The authentic is an elusive quality in public life today, like a shimmering mirage on a summer day that continually retreats into the distance until it disappears over the horizon.
I was reminded of this absence, by contrast, last evening. While surfing YouTube, I stumbled upon a clip of Robert Kennedy speaking to students at New York’s Columbia University when he was running for Senator. I had forgotten how unimpressive a figure he cut. Bobby had a bad haircut, his rumpled suit hung limply on his spare frame, and he seemed to protect himself against the crowd by hunching his shoulders. He nervously clenched a rolled-up paper in one hand.

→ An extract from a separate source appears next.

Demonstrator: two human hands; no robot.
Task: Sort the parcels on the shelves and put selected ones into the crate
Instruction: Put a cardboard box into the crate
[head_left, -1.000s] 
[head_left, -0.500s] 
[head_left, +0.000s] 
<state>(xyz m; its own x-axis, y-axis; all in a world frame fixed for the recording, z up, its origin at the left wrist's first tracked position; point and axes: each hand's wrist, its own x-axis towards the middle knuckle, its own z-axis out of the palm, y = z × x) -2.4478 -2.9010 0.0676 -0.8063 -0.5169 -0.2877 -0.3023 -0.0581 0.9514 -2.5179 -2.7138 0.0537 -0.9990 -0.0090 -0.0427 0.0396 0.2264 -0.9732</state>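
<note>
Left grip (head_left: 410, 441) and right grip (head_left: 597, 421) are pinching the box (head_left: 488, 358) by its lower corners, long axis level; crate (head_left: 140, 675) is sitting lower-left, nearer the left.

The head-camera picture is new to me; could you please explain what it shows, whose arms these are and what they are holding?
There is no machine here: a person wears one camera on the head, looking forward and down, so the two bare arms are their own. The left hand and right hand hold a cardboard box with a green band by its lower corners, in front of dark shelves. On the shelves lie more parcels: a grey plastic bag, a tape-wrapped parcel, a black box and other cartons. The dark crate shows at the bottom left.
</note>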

His speaking style, sometimes hesitating, never with an easy flow, revealed he was not really comfortable in this kind of crowd scene.
The unscreened questions from the students, while not hostile, challenged Kennedy on key issues of the campaign. As he answered each question, occasionally jabbing the air for emphasis, he won the students over. While watching, I soon understood why they responded. It was not on the basis of his policies or proposals, but due to the feeling with which he touched them. The students sensed something about Bobby Kennedy, something palpable, based on his plain words and on his prior record as Attorney General during the early battles for civil rights. Simply stated, Robert Kennedy meant it. Whether they agreed with him or thought he was a reckless liberal, the students realized after a short time that they were seeing a public figure who meant it.
When Kennedy left the auditorium, the students stood and applauded. They felt connected to the authentic.